Art claimed that being hit by lightning strikes frequently during some weird weather early on was probably what gave the Romans the edge in terms of civilization. And the Greeks before them. Lighting might even have been the reason the first ape walked upright, or the first human learned how to use a tool. It might have caused the first human to speak a word. It wasn’t fire, Art said, and he sounded excited as he said it. It was electricity. That was what gave man the ability to touch fire without being burned, to use fire. Luck.

I trusted Art. It was myself I didn’t trust so much.

Trudy loved me whether I had luck or not. My parents were going to come around to accepting it, probably. But what is it they say? A man’s gotta do what a man’s gotta do. I had to do this.

I let the crude device charge up. Then when I could hear it humming, I reached a hand out for it. I started counting. Art had said to start counting first, before I touched it. He said to count to five and then let go. I hoped I made it to five. I hope I could still let go then.

One, two. . .

I touched it and all thought went out of my head.

My whole body started to shake. I thought I could see stars in my eyes, and then my vision went wild. There were weird sparks and fireworks everywhere and I could hear music in my mind. Not any music I’d ever heard before. It was like the music of the universe, the music of stars shooting through the sky and mountains moving on the mantle beneath the earth, the music of the rising chaos and of black holes churning through matter, and of luck itself, the purest form of power and connection. It was luck that was at the base of the universe, luck that set life itself into motion, life that caused the Big Bang. It was luck that kept the universe from exploding, and it would keep it going until bad luck took over, and became stronger than the good.

Five, I thought, and I let go.

I don’t know where the two, three, and four had gone, but it felt right somehow.

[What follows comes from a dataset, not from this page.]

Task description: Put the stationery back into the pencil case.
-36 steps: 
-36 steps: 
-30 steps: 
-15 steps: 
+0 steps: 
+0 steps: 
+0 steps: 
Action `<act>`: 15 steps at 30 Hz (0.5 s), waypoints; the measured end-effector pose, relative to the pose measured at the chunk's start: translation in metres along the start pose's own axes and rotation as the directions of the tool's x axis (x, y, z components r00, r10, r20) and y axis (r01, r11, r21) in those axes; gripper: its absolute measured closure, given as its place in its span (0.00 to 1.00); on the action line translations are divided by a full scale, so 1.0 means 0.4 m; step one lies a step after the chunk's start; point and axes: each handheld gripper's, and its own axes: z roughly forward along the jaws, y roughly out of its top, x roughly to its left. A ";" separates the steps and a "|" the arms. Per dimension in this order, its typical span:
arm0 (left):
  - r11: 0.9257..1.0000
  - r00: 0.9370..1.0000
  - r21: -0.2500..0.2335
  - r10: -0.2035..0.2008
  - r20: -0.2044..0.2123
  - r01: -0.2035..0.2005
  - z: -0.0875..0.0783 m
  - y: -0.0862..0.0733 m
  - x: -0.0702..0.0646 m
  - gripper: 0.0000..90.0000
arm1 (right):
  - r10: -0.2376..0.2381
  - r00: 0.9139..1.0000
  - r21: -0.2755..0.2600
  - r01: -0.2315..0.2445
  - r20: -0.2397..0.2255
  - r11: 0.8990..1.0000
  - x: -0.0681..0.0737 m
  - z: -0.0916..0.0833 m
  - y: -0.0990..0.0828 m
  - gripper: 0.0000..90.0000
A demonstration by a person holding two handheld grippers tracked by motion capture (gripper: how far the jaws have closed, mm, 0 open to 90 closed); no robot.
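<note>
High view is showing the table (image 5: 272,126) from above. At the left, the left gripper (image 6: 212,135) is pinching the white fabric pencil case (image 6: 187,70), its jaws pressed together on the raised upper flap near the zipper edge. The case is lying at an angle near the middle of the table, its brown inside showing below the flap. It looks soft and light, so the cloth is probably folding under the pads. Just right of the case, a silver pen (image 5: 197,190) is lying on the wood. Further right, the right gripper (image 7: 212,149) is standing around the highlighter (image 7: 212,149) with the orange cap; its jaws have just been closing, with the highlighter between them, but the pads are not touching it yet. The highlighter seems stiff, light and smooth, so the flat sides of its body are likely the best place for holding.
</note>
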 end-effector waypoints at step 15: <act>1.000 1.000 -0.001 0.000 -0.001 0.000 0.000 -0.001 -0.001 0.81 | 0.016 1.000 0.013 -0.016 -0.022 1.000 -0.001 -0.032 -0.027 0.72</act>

And once I had let go of the device, I knew that I had let go at just the right time, before it started smoking and jerking around the room. I must have gotten enough luck by the time I thought of letting go that I had survived what could have killed me. What should have killed me.

What had Art been thinking? He’d survived it, but he had luck. It made me wonder how many scientific experiments were completely bogus because the person who did them had luck. Yeah, they were supposed to be repeatable, but I don’t think many people without luck went into science in the first place. It was too dangerous.

I was breathing hard, but I felt good. Different. It’s hard to describe what the difference was. Not stronger or tougher. Not happier. Not especially sensitive. I was no super hero.

But I felt—lucky.

I felt like good things were about to happen to me. And when the phone rang, I was sure it was just the beginning.